TASK INSTRUCTIONS:
Set down exactly the lines below, from the one containing "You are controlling" through the final line, and include no others.
......
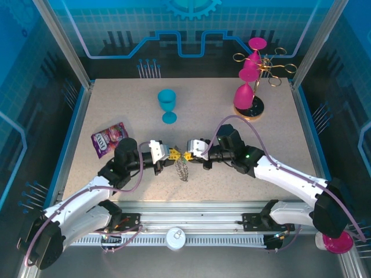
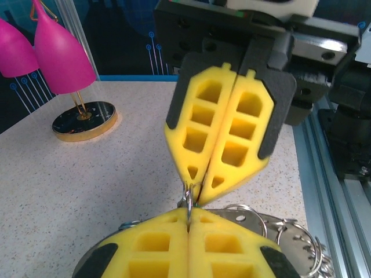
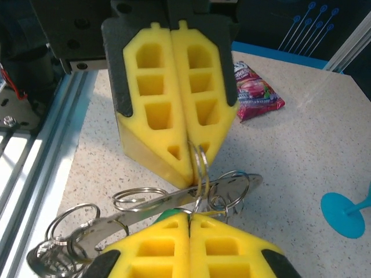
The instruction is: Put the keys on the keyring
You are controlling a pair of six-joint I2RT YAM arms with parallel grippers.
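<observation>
My two grippers meet tip to tip above the near middle of the table. The left gripper is shut on a small split ring of the keyring. The keyring is a grey metal strip strung with several loops, and it hangs below both tips. The right gripper is shut on the keys. Of these, a green tag and a thin wire peek out at its fingertips. In the left wrist view, loops of the keyring show behind my left fingers.
A blue goblet stands at mid-table behind the grippers. A purple candy packet lies to the left. Pink goblets hang on a gold rack at the back right, on a dark round base. The aluminium rail runs along the near edge.
</observation>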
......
ANSWER TO THIS PROBLEM:
You are controlling a pair of six-joint I2RT YAM arms with parallel grippers.
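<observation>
My two grippers meet tip to tip above the near middle of the table. The left gripper is shut on a small split ring of the keyring. The keyring is a grey metal strip strung with several loops, and it hangs below both tips. The right gripper is shut on the keys. Of these, a green tag and a thin wire peek out at its fingertips. In the left wrist view, loops of the keyring show behind my left fingers.
A blue goblet stands at mid-table behind the grippers. A purple candy packet lies to the left. Pink goblets hang on a gold rack at the back right, on a dark round base. The aluminium rail runs along the near edge.
</observation>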

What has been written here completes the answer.